Le Tribunal administratif de Montreuil a rejeté la requête de M. B..., ressortissant turc, qui contestait l'arrêté du préfet de la Seine-Saint-Denis du 12 septembre 2025 refusant son admission au séjour et l'obligeant à quitter le territoire. Saisi d'un recours pour excès de pouvoir, le juge a estimé que les moyens invoqués, tirés de la méconnaissance des articles 3 et 8 de la Convention européenne des droits de l'homme, n'étaient pas suffisamment précis ni étayés par des pièces. En application de l'article R. 222-1 du code de justice administrative, la requête a été rejetée comme manifestement infondée.
Texte intégral
Vu la procédure suivante :
Par une requête, enregistrée le 22 septembre 2025, M. A... B... demande au Tribunal d’annuler l’arrêté du 12 septembre 2025 par lequel le préfet de la Seine-Saint-Denis a rejeté sa demande d’admission au séjour et l’a obligé à quitter le territoire français dans un délai de trente jours, en fixant le pays de destination.
Vu les autres pièces du dossier.
Vu :
- la convention de sauvegarde des droits de l’homme et des libertés fondamentales, signée à Rome le 4 novembre 1950 ;
- le code de l’entrée et du séjour des étrangers et du droit d’asile ;
- le code de justice administrative.
Considérant ce qui suit :
1. M. B..., ressortissant turc, demande l’annulation de l’arrêté du 12 septembre 2025 par lequel le préfet de la Seine-Saint-Denis a rejeté sa demande d’admission au séjour et l’a obligé à quitter le territoire français dans un délai de trente jours, en fixant le pays de destination.
2. Aux termes de l’article R. 222-1 du code de justice administrative : « (…) les premiers vice-présidents des tribunaux (…) peuvent, par ordonnance : (…) 7° Rejeter, après l'expiration du délai de recours (…), les requêtes ne comportant que (…) des moyens qui (…) ne sont manifestement pas assortis des précisions permettant d'en apprécier le bien-fondé (…) ».
3. Les moyens tirés d’une méconnaissance des stipulations des articles 3 et 8 de la convention de sauvegarde des droits de l’homme et des libertés fondamentales, qui ne sont assortis que de brefs développements et d’aucune pièce, et alors que la demande de d’asile présentée par le requérant a été rejeté par la Cour nationale du droit d’asile le 30 mars 2023, ne sont manifestement pas assortis des précisions permettant d’en apprécier le bien-fondé.

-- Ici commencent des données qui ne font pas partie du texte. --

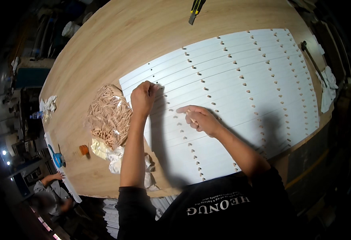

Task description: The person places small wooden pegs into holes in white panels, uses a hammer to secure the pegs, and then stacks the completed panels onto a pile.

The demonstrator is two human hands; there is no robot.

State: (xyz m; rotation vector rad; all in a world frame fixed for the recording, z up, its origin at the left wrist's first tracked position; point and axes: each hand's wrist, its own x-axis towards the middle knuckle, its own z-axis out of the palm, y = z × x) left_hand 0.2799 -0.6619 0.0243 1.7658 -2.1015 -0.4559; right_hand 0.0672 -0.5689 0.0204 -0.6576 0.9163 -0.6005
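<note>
White boards (219,100) lie side by side on the table, with rows of short wooden dowels (202,81) standing up from them. My left hand (143,98) is closed in a pinch at the leftmost row; its fingertips hide what they grip. Just beyond them, several dark holes (153,76) show in the boards. My right hand (201,120) hovers over the boards to the right, curled around a few loose wooden dowels (190,116), with its index finger pointing left. A clear plastic bag full of dowels (109,116) rests left of my left forearm.
A yellow-and-black utility knife (195,12) lies at the far edge. On the right are a hammer (309,56) and a white cloth (327,88). Crumpled paper (115,158), an orange object (84,149) and blue-handled scissors (56,157) lie left. Another person (51,192) is at the lower left.
</note>
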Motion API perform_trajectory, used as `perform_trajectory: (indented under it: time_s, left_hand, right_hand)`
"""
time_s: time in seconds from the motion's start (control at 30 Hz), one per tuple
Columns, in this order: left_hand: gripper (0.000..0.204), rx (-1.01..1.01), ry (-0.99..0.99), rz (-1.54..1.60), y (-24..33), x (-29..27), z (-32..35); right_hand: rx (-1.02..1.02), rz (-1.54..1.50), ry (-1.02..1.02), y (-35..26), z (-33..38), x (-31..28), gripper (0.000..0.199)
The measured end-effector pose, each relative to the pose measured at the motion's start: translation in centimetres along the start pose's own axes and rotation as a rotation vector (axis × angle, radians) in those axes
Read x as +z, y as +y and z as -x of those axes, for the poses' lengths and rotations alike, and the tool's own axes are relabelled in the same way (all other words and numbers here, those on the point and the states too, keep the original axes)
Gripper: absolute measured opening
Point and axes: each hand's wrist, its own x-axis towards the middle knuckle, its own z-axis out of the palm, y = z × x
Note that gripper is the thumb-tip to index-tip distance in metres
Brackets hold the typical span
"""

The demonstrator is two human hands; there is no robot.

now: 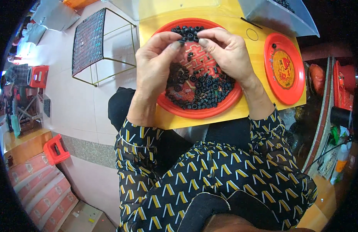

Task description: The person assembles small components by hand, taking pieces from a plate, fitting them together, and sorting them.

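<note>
- At the far left, a red box-like item (pixel 38 76) sits above a red block (pixel 56 150) with an opening in it.
- Next, a woven stool (pixel 88 36) with thin metal legs stands on the pale floor (pixel 84 102), apart from the table.
- The left hand (pixel 152 63) is over the plate's left side, thumb and index finger pinched narrowly on a small black piece (pixel 181 43).
- Below, the red plate (pixel 202 113) lies on the yellow table (pixel 165 123), holding many black parts (pixel 213 87), densest along its near edge.
- The right hand (pixel 233 54) faces the left one over the plate, thumb and fingertips close together; whether anything is between them cannot be told.
- Farther right, a thin black stick (pixel 251 23) lies near a clear bin (pixel 271 21).
- At the table's right edge is a smaller plate (pixel 297 58) with one black part (pixel 274 45) on it.
</note>
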Motion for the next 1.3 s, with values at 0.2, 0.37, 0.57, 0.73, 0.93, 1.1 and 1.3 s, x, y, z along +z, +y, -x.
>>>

7. Dès lors que la requête de M. B... ne comporte que des moyens qui ne sont manifestement pas assortis des précisions permettant d'en apprécier le bien-fondé, elle peut être rejetée sur le fondement des dispositions précitées du 7° de l’article R. 222-1 du code de justice administrative, en toutes ses conclusions.
O R D O N N E :
Article 1er : La requête de M. B... est rejetée.
Article 2 : La présente ordonnance sera notifiée à M. A... B....
Fait à Montreuil, le 16 janvier 2026.
Le premier vice-président,
P. Le Garzic
La République mande et ordonne au préfet de la Seine-Saint-Denis en ce qui le concerne ou à tous commissaires de justice à ce requis en ce qui concerne les voies de droit commun contre les parties privées, de pourvoir à l'exécution de la présente décision.